Everyone is excited about AI, and rightly so. But when it comes to frontline organizations, there is a reality we cannot ignore. The cost of AI is still too high for many everyday internal use cases.

Consider the types of questions frontline employees ask every day. How much PTO do I have? Can I take next week off? How much did I get paid last week? What is my employee ID? These are high-frequency, low-complexity interactions that today cost nothing.

Now introduce AI. Even a few cents per query sounds trivial until you do the math. If 20,000 employees each make just two queries a day at $0.03 per query, that is over $1.2M per year. What appears to be a small cost quickly becomes a meaningful expense that is hard to justify.

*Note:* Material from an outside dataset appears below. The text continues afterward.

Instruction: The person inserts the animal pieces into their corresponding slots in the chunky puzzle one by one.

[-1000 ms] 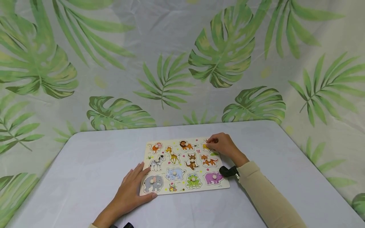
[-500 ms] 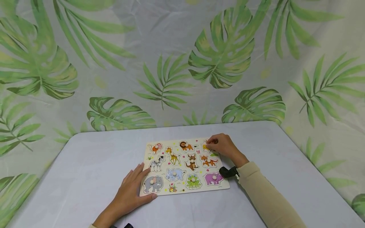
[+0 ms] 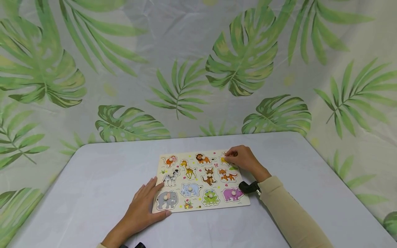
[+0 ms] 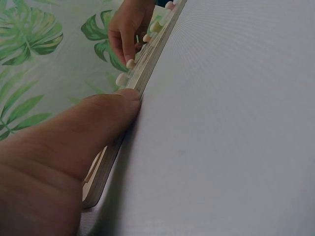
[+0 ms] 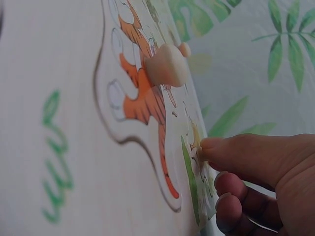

This is why not all AI use cases make economic sense yet. If a use case does not replace a support ticket or a call, it is often adding new cost rather than reducing it. Process and rule-driven workflows have been optimized over the last 40+ years to be almost free. Anything that is rule-driven today, such as workflows, lookups, or approvals, is already instant and near zero cost. Replacing those with slower and more expensive AI does not hold up.

The reason agentic coding has emerged as such a strong use case is simple. The cost of AI is significantly lower than the alternative, which is engineering time. That is the bar AI needs to meet.

In the enterprise, this means keeping rule-based systems for deterministic and repeatable workflows, while using AI selectively for exceptions that require judgment. In many cases, the right model is a combination of AI and human involvement where it truly adds value.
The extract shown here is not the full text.